● EXERCISE AIM
Look through the data below, and copy each line that carries the word "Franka".

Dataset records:
----

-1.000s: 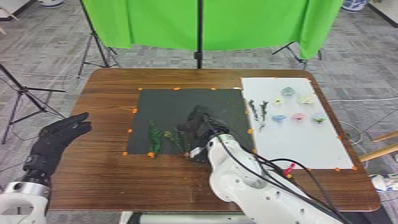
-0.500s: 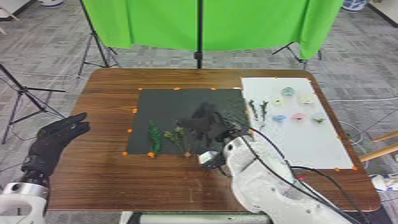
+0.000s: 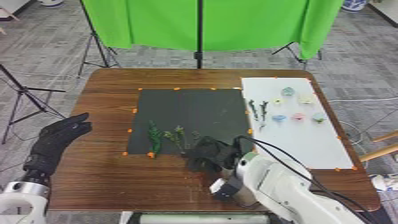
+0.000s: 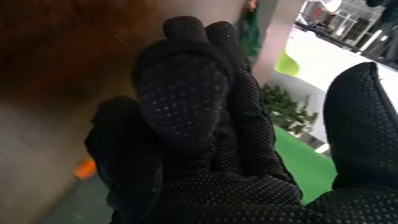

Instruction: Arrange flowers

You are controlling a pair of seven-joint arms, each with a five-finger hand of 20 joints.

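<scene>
In the head view, my right hand (image 3: 211,152) is over the near right edge of the black mat (image 3: 191,106), just right of the green stems. The right wrist view has the same hand (image 4: 209,185) with relaxed fingers, the thumb held apart, and nothing in its grasp. My left hand (image 3: 60,134) rests open left of the mat. A dark green leafy stem (image 3: 155,137) lies beside a paler sprig (image 3: 179,136) on the mat. Two thin stems, one at left (image 3: 252,108) and one at right (image 3: 264,110), lie on the white sheet (image 3: 298,142) near several small flower heads (image 3: 298,117).
Brown wooden table (image 3: 107,180) surrounds mat and sheet, with orange tape pieces (image 3: 130,131) along their borders. A green cloth (image 3: 151,22) and black stands are beyond the far edge. Cables run along my right arm over the table's near right part.
My right hand has shifted from the middle of the mat toward the robot and slightly right, down to the mat's near edge. The left hand has stayed in place.
</scene>
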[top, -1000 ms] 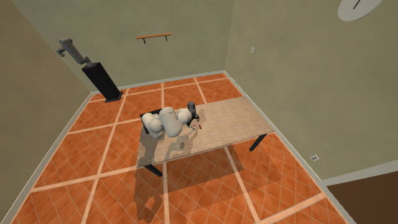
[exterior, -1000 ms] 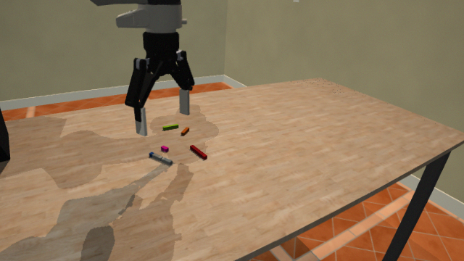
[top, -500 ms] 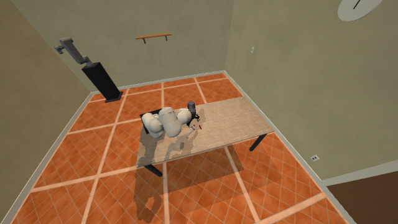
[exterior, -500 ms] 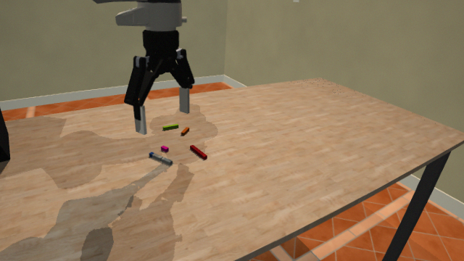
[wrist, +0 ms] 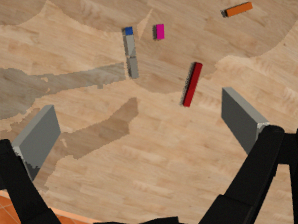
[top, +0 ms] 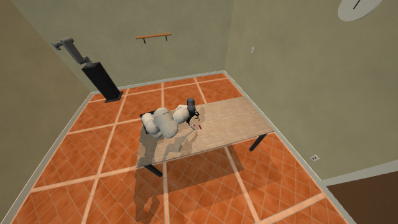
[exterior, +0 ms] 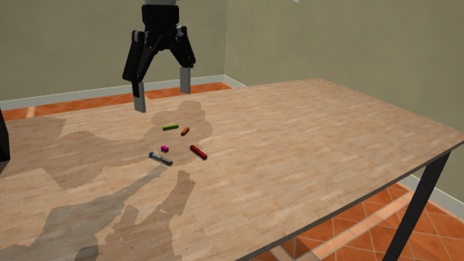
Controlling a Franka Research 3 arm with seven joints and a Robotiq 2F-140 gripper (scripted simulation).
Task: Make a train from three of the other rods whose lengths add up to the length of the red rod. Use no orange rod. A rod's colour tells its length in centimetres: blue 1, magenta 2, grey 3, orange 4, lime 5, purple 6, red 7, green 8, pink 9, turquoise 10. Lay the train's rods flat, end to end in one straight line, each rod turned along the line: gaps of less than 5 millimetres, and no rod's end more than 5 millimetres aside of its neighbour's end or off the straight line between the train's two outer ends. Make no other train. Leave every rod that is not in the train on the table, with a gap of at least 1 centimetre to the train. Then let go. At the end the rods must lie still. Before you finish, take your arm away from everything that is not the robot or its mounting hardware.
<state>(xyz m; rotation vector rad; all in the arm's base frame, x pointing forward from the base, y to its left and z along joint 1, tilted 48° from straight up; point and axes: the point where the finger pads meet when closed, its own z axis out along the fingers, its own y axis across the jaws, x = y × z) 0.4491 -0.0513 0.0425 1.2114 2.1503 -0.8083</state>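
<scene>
My gripper is open and empty, hanging well above the table. Below it a blue rod and two grey rods, one beside the blue rod and one beyond it, lie end to end in one line. A magenta rod lies apart, close beside the blue end. The red rod lies to the right of the line. A lime rod and an orange rod lie farther back.
The arm's white links hang over the table's left part in the top view. The table's front edge runs along the lower right. A black pedestal stands on the floor far behind.
</scene>
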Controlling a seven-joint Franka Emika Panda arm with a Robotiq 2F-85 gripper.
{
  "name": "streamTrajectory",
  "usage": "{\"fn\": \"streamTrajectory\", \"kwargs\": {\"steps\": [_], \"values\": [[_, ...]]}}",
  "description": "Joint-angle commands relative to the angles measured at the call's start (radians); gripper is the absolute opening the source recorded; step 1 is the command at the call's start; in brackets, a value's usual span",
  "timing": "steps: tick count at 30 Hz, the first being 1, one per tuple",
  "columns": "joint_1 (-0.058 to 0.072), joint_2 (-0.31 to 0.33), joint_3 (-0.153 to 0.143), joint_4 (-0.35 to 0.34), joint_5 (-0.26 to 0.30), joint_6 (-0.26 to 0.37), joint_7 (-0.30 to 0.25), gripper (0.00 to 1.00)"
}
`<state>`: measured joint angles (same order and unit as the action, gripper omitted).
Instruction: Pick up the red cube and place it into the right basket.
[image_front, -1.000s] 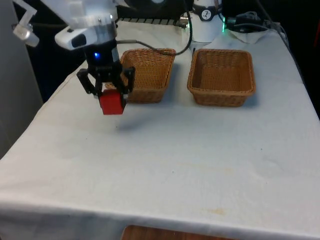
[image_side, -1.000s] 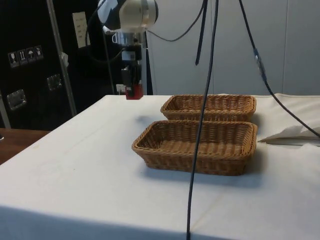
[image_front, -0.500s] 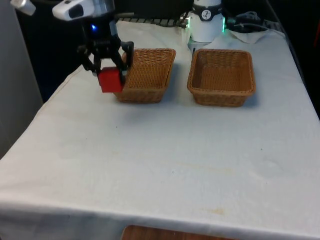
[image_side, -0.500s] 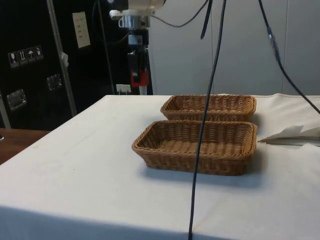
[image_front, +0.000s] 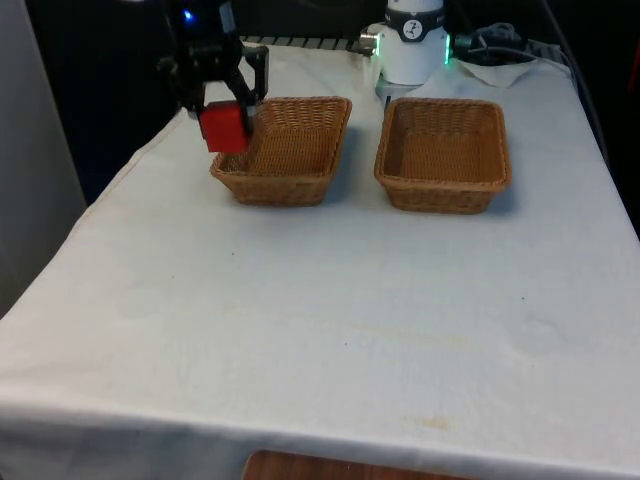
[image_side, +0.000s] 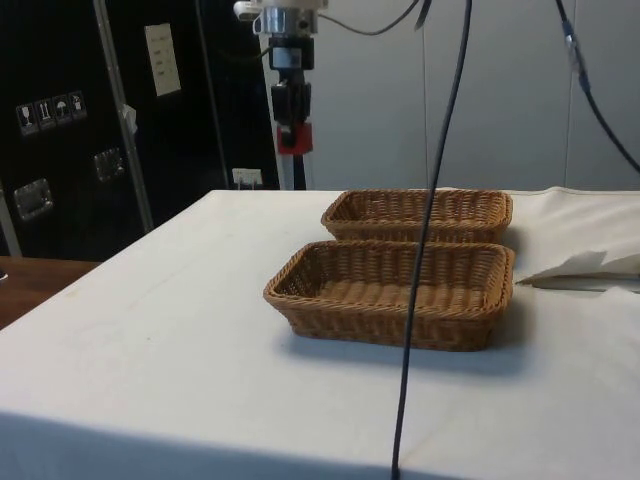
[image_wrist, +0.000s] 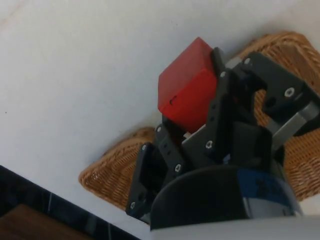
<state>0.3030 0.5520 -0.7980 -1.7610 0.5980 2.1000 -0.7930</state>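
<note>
Two wicker baskets sit side by side on the desk (image_front: 300, 330), which is covered with a white cloth. One basket (image_front: 285, 148) lies toward the front view's left, the other basket (image_front: 443, 152) toward the front view's right, with a narrow strip of cloth between them. From the side camera they line up one behind the other, the nearer one (image_side: 395, 290) in front and the farther one (image_side: 420, 213) just behind it.

The black pincer (image_front: 222, 105) hangs high above the desk, clamped on the red cube (image_front: 224, 127). In the front view the cube sits over the outer corner of the left-hand basket, by the rim on the front view's left. In the side view the pincer (image_side: 293, 128) and the cube (image_side: 295, 139) are clearly up in the air, well above the baskets' rims and off past the far basket's end. The wrist view shows the cube (image_wrist: 187, 92) gripped between the two fingers (image_wrist: 220, 100), tilted so that one corner points outward, with wicker weave beneath and white cloth beyond.

Both baskets look empty inside. Black cables (image_side: 420, 250) hang down across the side view.
</note>
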Motion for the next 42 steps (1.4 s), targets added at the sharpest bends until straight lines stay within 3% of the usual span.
{"fn": "streamTrajectory", "kwargs": {"steps": [1, 7, 8, 9, 15, 16, 17, 24, 25, 26, 31, 32, 33, 39, 40, 41, 42], "values": [[0.015, -0.020, -0.012, -0.026, -0.015, 0.016, 0.000, 0.03], [0.024, -0.068, -0.012, -0.084, -0.052, 0.030, 0.005, 0.03], [0.010, -0.054, 0.000, -0.062, -0.038, 0.011, 0.001, 0.03], [0.025, -0.073, -0.012, -0.092, -0.058, 0.032, 0.006, 0.03], [0.027, -0.110, -0.012, -0.138, -0.102, 0.038, 0.014, 0.03], [0.013, -0.101, -0.001, -0.122, -0.087, 0.021, 0.006, 0.03], [0.027, -0.116, -0.012, -0.145, -0.109, 0.040, 0.015, 0.03], [0.031, -0.157, -0.013, -0.207, -0.157, 0.064, 0.024, 0.03], [0.017, -0.148, -0.001, -0.189, -0.142, 0.042, 0.015, 0.03], [0.032, -0.167, -0.013, -0.224, -0.168, 0.074, 0.026, 0.03], [0.036, -0.190, -0.013, -0.267, -0.193, 0.101, 0.033, 0.03], [0.023, -0.180, -0.001, -0.251, -0.177, 0.081, 0.023, 0.03], [0.037, -0.194, -0.013, -0.277, -0.197, 0.109, 0.033, 0.03], [0.044, -0.228, -0.011, -0.351, -0.233, 0.162, 0.043, 0.03], [0.031, -0.219, 0.001, -0.335, -0.215, 0.142, 0.032, 0.03], [0.045, -0.232, -0.011, -0.359, -0.236, 0.169, 0.044, 0.03], [0.045, -0.235, -0.011, -0.367, -0.239, 0.174, 0.046, 0.03]]}}
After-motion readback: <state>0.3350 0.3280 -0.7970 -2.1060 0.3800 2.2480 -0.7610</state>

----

● WRITTEN ANSWER
Controlling a Franka Research 3 arm with seven joints and a Robotiq 2F-140 gripper (scripted simulation).
Controlling a seven-joint Franka Emika Panda arm with a Robotiq 2F-85 gripper.

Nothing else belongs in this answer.